3. Talk about some of the major accomplishes you have seen with CMON since you first began.
I’m especially proud of the fact that we pioneered the $100 premium board game category.
We were told by everyone in the industry that no one would want a $100 boxed game, but it’s what we built our company on.
The other thing I’m proud of is keeping our online community going for over 15 years!
CMON Games and Company Info
4. All I have been hearing about lately is “Blood Rage Blood Rage Blood Rage!!” What are some things you and your team did to make Blood Rage such a successful game?
The very metal Viking theme of dying gloriously in battle was brought to life perfectly by the game design, art and miniatures.
It’s a very good game, and while it’d still be as good a game with wooden meeples on a solid-colored board, the extra production effort spent breathing life into it made Blood Rage something very special.
5. How many people work for CMON?
We have about 50 people all over the world.
We’re a fairly modern company, we don’t all have to work under the same roof to get things done.
There are so many collaboration tools available, like Slack, Skype, Dropbox etc that make running a global company much easier than say, 10 years ago.
We’re planning to publish 18 games next year, and that’s with a very small team.
I think it’s far easier to get the best if you can recruit from basically anywhere, and if you have the best it’s easier to outperform.
6. What are some new challenges you face now that CMON is a publicly traded company on the Hong Kong Stock Exchange (HKEX)?
Our results are visible now and a matter of public record. So it’ll be pretty easy to tell going forward if we’re having a good or bad year.
That said, I think at our size the added discipline and professionalism required on all levels will be very helpful for our growth.
7. Which of your games do you find the most fun to play?
I enjoy the Zombicide series very much since it’s easy to teach yet gives the perfect zombie film vibe.
Lately however, I’ve been playing Ta-Da a lot with reporters since it’s fun to make them do silly things.
Kickstarter, Marketing and Going Forward
8. You have had amazing success with Kickstarter and seem to have your campaigns down to a science. How many people work on your Kickstarter campaigns?
In the beginning, it was just me, a graphic artist, and a project manager. In most respects this hasn’t changed, except that I’m not as involved in the nitty gritty of the campaign as I used to be.
(Related – CMON had 2 games in my list 5 of the Best Kickstarter Board Games of 2016)
9. How long does it take your team to create a Kickstarter campaign?
Typically a Kickstarter campaign is planned when the game design is nailed down, but before production work on art and sculpting begins – that planning continues all the way through to the Kickstarter launch.
This may mean many months of fairly light preparation, which intensifies closer towards the planned date.

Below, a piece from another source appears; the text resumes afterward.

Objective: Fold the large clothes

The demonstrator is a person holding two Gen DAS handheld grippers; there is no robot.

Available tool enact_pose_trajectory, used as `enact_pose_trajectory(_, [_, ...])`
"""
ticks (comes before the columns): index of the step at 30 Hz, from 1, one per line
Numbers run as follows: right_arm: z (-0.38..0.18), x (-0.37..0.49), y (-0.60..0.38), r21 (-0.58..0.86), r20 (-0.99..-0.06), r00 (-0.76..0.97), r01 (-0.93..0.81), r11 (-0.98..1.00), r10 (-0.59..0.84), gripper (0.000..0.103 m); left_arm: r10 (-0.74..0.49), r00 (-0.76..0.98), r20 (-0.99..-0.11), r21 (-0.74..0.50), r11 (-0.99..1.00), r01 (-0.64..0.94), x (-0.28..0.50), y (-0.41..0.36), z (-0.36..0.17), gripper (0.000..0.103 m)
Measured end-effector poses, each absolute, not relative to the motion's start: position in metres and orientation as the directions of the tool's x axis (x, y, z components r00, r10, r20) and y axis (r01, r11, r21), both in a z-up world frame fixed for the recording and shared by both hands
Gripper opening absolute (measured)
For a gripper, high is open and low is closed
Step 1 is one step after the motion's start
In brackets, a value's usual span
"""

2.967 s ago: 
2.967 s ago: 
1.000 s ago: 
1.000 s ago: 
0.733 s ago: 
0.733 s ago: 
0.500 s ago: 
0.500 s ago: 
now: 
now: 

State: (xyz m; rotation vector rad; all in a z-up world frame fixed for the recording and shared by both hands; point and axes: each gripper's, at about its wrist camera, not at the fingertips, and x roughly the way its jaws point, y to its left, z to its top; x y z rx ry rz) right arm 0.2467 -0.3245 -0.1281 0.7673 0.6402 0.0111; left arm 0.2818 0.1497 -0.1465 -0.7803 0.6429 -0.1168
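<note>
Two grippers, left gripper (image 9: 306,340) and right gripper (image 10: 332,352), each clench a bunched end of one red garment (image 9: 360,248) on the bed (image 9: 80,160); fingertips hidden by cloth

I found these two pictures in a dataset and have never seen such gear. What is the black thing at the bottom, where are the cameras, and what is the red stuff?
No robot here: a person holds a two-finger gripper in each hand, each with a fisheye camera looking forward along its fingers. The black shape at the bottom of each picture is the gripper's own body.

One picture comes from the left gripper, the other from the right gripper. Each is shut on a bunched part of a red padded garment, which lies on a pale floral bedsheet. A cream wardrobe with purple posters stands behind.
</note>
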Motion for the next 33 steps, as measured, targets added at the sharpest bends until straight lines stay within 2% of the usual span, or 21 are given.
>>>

(Related – CMON Kickstarter campaigns helped show me how to make a Kickstarter)
10. How much money do you spend on marketing each of your new games?
We don’t spend a lot on marketing – the grass roots stuff seems to work best for us (mailing lists, Facebook page, convention attendance etc).
This may change in future as we make more casual titles that would benefit from a broader approach.
11. What are your goals going forward?
In the short term, get the company on to the main board of the HKSE. There are some profit targets we have to meet to do that.
We’ll do this by expanding into the China market, and also address South America much more aggressively.